Parvovirus outbreak kills 3 dogs, prompts emergency vaccine clinic in the Downtown Eastside

·2 min read
The B.C. SPCA is holding an emergency vaccine clinic between Dunlevy Street and Powell Avenue on the Downtown Eastside to protect dogs against the deadly parvovirus. (B.C. SPCA - image credit)
The B.C. SPCA is holding an emergency vaccine clinic between Dunlevy Street and Powell Avenue on the Downtown Eastside to protect dogs against the deadly parvovirus. (B.C. SPCA - image credit)

The B.C. SPCA is holding a special vaccination clinic today in a Downtown Eastside SRO after an outbreak of the potentially fatal canine parvovirus was confirmed in four puppies being cared for in a building near Dunlevy Avenue and Powell Street.

Three dogs have died, and one is in intensive veterinary care, the animal welfare organization said Monday in a statement.

Parvovirus, or parvo, mainly affects puppies and non-vaccinated adult dogs. It is spread among animals through contact with fecal matter. The virus attacks canines' gastrointestinal systems and can damage the heart muscle. It can live in the environment for several months or longer.

"It could be fecal contact through walking your dog in parks or streets or two dogs meeting, and the virus has passed on one to the other," said Mark Vosper, the regional manager of animal protection services in the Lower Mainland and the Fraser Valley.

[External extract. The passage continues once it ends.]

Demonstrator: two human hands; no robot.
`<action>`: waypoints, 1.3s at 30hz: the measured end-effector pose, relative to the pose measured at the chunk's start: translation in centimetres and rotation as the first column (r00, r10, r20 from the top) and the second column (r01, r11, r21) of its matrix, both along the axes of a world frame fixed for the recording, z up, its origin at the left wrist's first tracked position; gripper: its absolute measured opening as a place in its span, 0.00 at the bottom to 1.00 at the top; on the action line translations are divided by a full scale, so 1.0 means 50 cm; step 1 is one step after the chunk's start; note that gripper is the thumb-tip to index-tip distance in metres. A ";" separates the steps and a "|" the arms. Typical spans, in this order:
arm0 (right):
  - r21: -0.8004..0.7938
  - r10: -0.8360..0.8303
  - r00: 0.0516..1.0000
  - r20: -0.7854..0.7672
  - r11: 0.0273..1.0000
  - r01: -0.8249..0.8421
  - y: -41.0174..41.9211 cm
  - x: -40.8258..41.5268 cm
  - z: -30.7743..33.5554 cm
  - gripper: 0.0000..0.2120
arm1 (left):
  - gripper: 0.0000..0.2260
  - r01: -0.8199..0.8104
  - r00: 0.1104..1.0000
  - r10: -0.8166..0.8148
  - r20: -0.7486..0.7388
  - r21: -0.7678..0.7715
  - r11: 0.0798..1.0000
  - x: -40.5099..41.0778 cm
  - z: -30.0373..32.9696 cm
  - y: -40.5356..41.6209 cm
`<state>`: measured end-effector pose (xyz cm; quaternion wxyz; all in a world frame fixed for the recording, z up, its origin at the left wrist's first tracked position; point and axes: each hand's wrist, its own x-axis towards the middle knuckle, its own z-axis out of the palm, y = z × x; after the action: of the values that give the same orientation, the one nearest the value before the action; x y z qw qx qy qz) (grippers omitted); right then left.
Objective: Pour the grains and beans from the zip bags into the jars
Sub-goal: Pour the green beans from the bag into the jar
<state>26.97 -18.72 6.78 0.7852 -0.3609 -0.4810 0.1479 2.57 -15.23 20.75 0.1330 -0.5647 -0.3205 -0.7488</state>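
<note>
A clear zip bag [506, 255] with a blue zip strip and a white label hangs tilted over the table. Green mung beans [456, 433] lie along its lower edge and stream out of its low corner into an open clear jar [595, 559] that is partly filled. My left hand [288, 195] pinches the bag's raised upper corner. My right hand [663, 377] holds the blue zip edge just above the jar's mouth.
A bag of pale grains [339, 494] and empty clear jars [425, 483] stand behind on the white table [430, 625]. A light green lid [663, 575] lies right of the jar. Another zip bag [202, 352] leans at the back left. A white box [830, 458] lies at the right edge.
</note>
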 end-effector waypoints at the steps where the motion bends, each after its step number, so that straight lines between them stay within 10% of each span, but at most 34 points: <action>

Vosper says it's up to the owner to take their dog for annual vaccinations.

"They need to get puppies vaccinated straight away and keep up with a series of vaccinations your veterinarian might advise you and annual boosters as well."

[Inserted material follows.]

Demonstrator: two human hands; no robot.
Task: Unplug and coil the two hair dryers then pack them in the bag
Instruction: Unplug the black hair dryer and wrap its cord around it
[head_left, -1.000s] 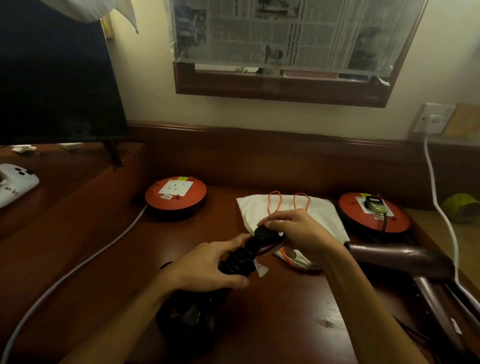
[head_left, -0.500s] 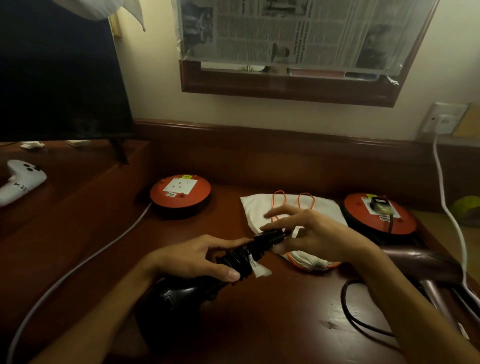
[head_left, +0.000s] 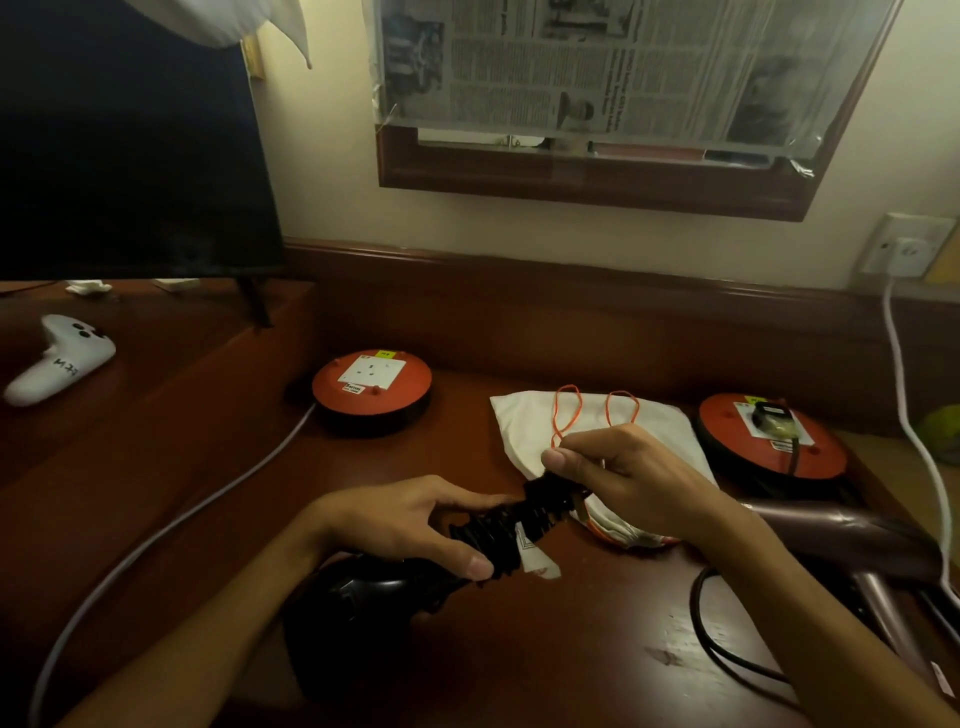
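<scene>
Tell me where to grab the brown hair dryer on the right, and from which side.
Grip the brown hair dryer by its handle, which angles down toward the near right edge. Come from above: the barrel lies flat on the desk, and its plug still sits in the red reel.

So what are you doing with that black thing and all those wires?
A person is winding the black hair dryer's cord around its handle. The left hand holds the wrapped handle, and the right hand holds the cord's far end. The pinkish hair dryer is still plugged into the red socket reel on the right. The white bag lies flat on the desk behind the hands.
</scene>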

"If the puppies haven't got the antibodies and if they or the parent haven't been vaccinated, then they can pick up parvovirus very easily," said Vosper.

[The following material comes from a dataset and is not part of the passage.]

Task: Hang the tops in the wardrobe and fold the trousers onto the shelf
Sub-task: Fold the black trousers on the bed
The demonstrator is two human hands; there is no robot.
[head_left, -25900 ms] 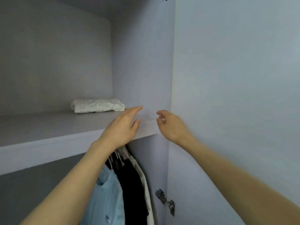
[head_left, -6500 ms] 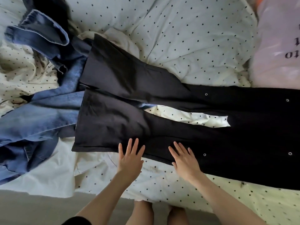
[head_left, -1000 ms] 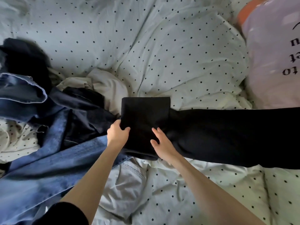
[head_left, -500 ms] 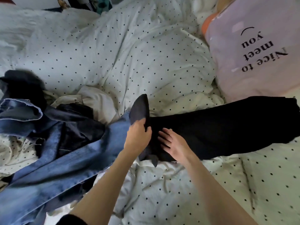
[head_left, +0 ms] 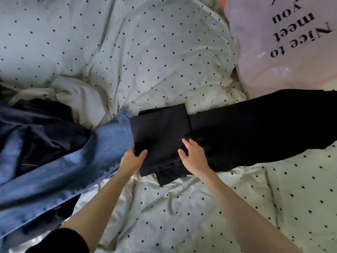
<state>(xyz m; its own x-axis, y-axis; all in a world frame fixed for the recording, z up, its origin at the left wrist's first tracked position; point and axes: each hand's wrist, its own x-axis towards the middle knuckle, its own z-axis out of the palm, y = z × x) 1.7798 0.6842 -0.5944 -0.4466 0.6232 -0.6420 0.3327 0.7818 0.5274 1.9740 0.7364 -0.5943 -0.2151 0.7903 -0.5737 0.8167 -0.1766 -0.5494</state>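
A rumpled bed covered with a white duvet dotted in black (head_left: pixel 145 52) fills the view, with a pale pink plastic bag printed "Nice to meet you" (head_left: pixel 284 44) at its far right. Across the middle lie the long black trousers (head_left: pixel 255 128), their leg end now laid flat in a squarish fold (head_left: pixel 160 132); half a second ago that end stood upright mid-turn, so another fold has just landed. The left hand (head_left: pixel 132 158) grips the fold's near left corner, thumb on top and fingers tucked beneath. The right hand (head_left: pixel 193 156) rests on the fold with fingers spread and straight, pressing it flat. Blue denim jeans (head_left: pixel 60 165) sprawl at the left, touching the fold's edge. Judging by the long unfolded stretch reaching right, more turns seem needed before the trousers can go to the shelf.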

If a dog contracts the virus, the SPCA advises the owner to seek veterinary treatment as soon as possible.

Symptoms of parvovirus include lethargy, loss of appetite, abdominal pain and bloating, fever or low body temperature (hypothermia), vomiting and severe diarrhea.

"It can be extremely smelly, and there can be some blood in the diarrhea as well," said Vosper.

The B.C. SPCA says doctors, other volunteer veterinarians and volunteers are administering the vaccines and ensuring that residents understand the symptoms to watch for at the clinic.

Vosper says low-income owners can also seek support from the B.C. SPCA, a veterinarian or local charities.